Robin asks this compelling question:
A believer friend of mine shared with me that she doesn’t “put God in a box” and that she thinks He created us any way He felt like.
I was shocked that she didn’t believe in the creation of Adam as a fully developed man. Why is it important for a believer to believe God created man in his own image rather than believe that God allowed us to crawl out of the pond scum?
Robin answers her own question. If we believe in theistic evolution, then ultimately, we are all the product of pond scum.
And God did create us the way He chose to create us. And then He told us about it over and over again, not just in Genesis 1-2, but all over the Old Testament and again in the New Testament. The real question for Robin’s friend is this: Does God ever tell us what He did? If so, unless He can lie, then He has revealed what is true. God can’t lie. So all He says is true.

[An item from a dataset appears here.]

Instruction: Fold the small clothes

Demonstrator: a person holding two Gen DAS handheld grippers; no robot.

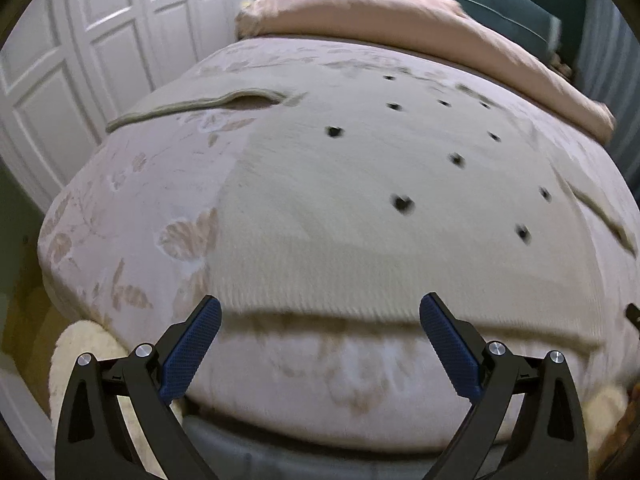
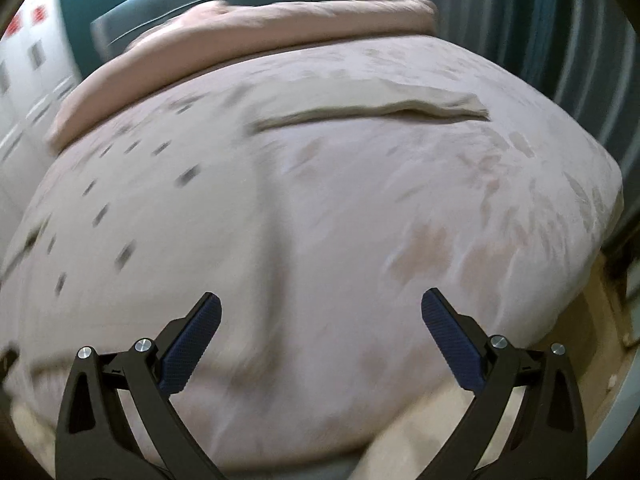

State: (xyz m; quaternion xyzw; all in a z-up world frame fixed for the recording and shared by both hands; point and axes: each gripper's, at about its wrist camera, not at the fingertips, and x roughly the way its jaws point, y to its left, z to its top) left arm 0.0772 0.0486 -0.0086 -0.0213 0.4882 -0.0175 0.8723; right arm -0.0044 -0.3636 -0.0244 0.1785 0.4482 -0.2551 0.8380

Of course, some who believe that Adam and Eve were born do not believe in theistic evolution. There are people who believe that God initially created earth and plants and animals and human-like creatures, often called hominids. He did not create them via evolution. He created them directly. Then He chose Adam and Eve to breathe on them the breath of life. When He did, they moved from being hominids to humans. They were the first humans.
But, and here is another answer to Robin’s question, it always matters that we believe what God has said, even if we don’t know what difference it makes. What we believe impacts how we live (Rom 12:2). If we wrongly believe in theistic evolution, or even that Adam and Eve were not created as God reports, then it will negatively impact our mindset and our walk with Christ.
Sadly, many Bible and theology professors in leading conservative seminaries and Bible colleges now say what Robin’s friend said. It is not simply people in very liberal churches and schools who say such things. The idea that Genesis 1-3 is a mixture of truth and “poetic history” (or myth) is now well accepted in some conservative circles.